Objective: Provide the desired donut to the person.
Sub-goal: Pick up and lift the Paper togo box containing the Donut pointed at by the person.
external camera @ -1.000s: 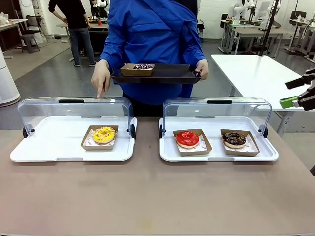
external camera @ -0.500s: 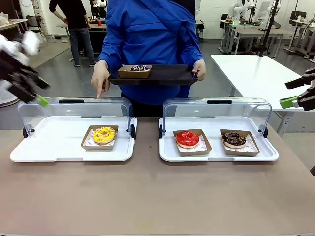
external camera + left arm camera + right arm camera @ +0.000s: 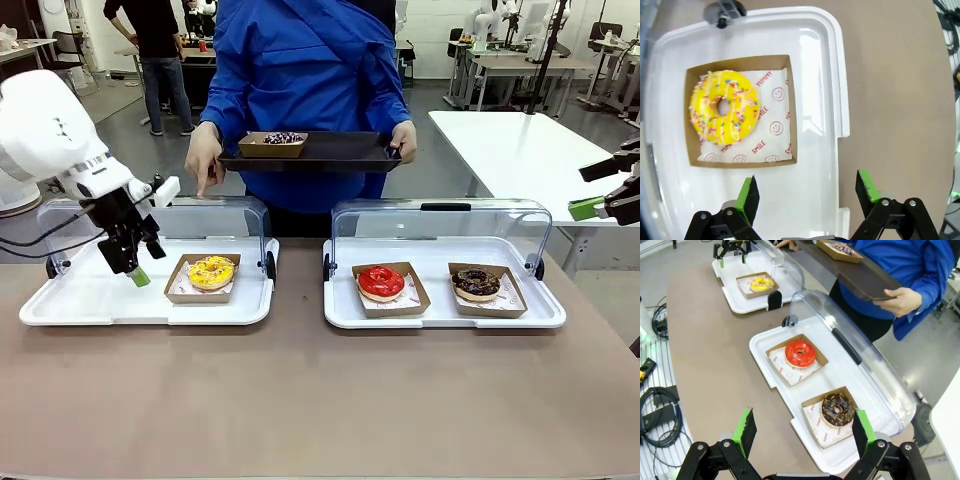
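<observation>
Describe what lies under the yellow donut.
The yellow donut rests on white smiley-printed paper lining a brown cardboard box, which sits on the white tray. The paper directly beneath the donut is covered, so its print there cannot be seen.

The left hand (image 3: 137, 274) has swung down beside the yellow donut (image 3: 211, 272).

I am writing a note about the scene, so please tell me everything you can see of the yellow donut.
The yellow donut is a ring with glossy yellow icing, thin white stripes and coloured sprinkles. It looks whole and lies flat on white paper with red smileys, inside a shallow brown cardboard box. The box sits in the left white tray, whose clear lid is open. The left hand hangs open beside the box, apart from it.
</observation>
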Motion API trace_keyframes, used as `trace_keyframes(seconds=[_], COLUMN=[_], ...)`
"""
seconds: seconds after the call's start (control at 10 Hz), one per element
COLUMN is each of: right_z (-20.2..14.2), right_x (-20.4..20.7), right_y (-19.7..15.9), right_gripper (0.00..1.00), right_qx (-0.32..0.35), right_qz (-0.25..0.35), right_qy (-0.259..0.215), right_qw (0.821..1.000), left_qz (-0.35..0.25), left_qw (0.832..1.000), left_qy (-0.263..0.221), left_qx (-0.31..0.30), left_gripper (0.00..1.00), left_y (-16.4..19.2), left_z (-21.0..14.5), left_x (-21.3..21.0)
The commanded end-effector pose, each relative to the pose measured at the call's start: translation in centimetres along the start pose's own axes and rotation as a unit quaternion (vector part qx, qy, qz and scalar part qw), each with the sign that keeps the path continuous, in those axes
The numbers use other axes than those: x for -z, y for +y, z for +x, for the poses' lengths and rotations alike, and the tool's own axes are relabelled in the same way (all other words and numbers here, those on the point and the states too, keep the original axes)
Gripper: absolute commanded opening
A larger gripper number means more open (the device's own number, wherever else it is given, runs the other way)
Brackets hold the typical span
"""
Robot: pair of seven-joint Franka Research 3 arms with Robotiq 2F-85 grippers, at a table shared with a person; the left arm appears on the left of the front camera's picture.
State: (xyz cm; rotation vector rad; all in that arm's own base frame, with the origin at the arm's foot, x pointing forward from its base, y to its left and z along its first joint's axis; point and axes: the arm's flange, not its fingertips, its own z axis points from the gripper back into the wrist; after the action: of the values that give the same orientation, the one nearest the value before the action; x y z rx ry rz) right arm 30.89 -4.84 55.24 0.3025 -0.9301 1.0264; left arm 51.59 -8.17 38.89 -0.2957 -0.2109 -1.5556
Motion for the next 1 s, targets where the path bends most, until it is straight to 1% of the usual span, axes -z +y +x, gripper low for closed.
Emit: trace_keyframes(seconds=[0.0,0.2,0.3,0.4,0.5,0.8,0.9], right_z=[-0.1,-0.1,-0.1,-0.1,-0.1,-0.1,-0.1], right_x=[0.3,0.3,0.3,0.3,0.3,0.3,0.3], right_y=[0.0,0.0,0.0,0.0,0.0,0.0,0.0], right_gripper=[1.00,1.00,1.00,1.00,1.00,1.00,1.00], right_qx=[-0.004,-0.004,-0.004,-0.004,-0.004,-0.004,-0.004], right_qz=[0.007,0.007,0.007,0.007,0.007,0.007,0.007], right_qy=[-0.009,-0.009,-0.009,-0.009,-0.009,-0.009,-0.009], right_qw=[1.000,1.000,1.000,1.000,1.000,1.000,1.000], left_qz=[0.004,0.007,0.002,0.002,0.008,0.053,0.081], left_qw=[0.999,0.999,0.999,0.999,1.000,0.998,0.996], left_qy=[0.007,0.022,0.021,0.014,0.013,0.033,0.039], left_qx=[0.041,0.047,0.048,0.042,0.018,-0.002,-0.006], left_gripper=[1.00,1.00,1.00,1.00,1.00,1.00,1.00], left_y=[2.2,2.0,1.6,1.1,0.6,-0.7,-1.2], left_z=[-0.6,0.0,0.3,0.4,0.5,0.8,1.2], left_x=[0.2,1.0,1.4,1.8,2.2,2.7,3.1])
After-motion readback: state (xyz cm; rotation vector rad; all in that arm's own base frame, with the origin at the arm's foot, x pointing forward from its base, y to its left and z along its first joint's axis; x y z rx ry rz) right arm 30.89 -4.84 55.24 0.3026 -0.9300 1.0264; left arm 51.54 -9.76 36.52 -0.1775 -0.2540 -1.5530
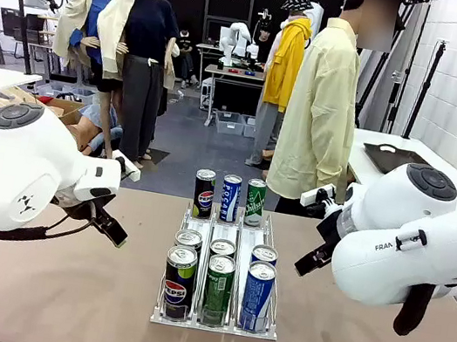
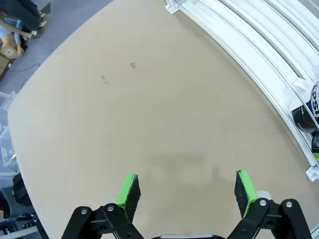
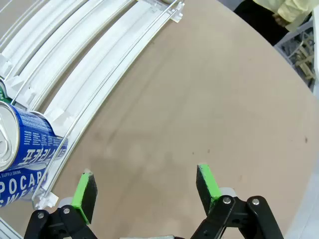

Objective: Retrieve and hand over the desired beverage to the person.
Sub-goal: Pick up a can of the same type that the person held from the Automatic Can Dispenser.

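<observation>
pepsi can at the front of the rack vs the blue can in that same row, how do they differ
The pepsi can is black with a round red, white and blue logo; the blue can is blue with white print. The pepsi can stands in the left lane of the rack, the blue can in the right lane, with a green can between them. Both stand upright at the near end, with silver tops, and look alike in size and shape.

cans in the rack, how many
9 cans: three at the rack's far end, one per lane; six at the near end, two per lane. Others could hide behind them.
</observation>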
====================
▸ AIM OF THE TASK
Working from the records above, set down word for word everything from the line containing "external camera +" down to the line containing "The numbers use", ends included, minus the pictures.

▸ ANSWER SPACE
external camera + left arm camera + right arm camera @ +0.000s: 
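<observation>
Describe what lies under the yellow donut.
The yellow donut rests on white smiley-printed paper lining a brown cardboard box, which sits on the white tray. The paper directly beneath the donut is covered, so its print there cannot be seen.

The left hand (image 3: 137, 274) has swung down beside the yellow donut (image 3: 211, 272).

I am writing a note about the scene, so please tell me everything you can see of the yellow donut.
The yellow donut is a ring with glossy yellow icing, thin white stripes and coloured sprinkles. It looks whole and lies flat on white paper with red smileys, inside a shallow brown cardboard box. The box sits in the left white tray, whose clear lid is open. The left hand hangs open beside the box, apart from it.
</observation>
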Motion API trace_keyframes, used as `trace_keyframes(seconds=[_], COLUMN=[_], ...)`
"""
seconds: seconds after the call's start (control at 10 Hz), one per element
COLUMN is each of: right_z (-20.2..14.2), right_x (-20.4..20.7), right_y (-19.7..15.9), right_gripper (0.00..1.00), right_qx (-0.32..0.35), right_qz (-0.25..0.35), right_qy (-0.259..0.215), right_qw (0.821..1.000), left_qz (-0.35..0.25), left_qw (0.832..1.000), left_qy (-0.263..0.221), left_qx (-0.31..0.30), left_gripper (0.00..1.00), left_y (-16.4..19.2), left_z (-21.0..14.5), left_x (-21.3..21.0)
The commanded end-effector pose, each relative to the pose measured at the call's start: translation in centimetres along the start pose's own axes and rotation as a unit quaternion (vector part qx, qy, qz and scalar part qw), each with the sign that keeps the path continuous, in those axes
The numbers use other axes than those: x for -z, y for +y, z for +x, for the poses' lengths and rotations alike, and the tool's own axes are relabelled in the same way (all other words and numbers here, those on the point and the states too, keep the original axes)

What was produced is the complete output.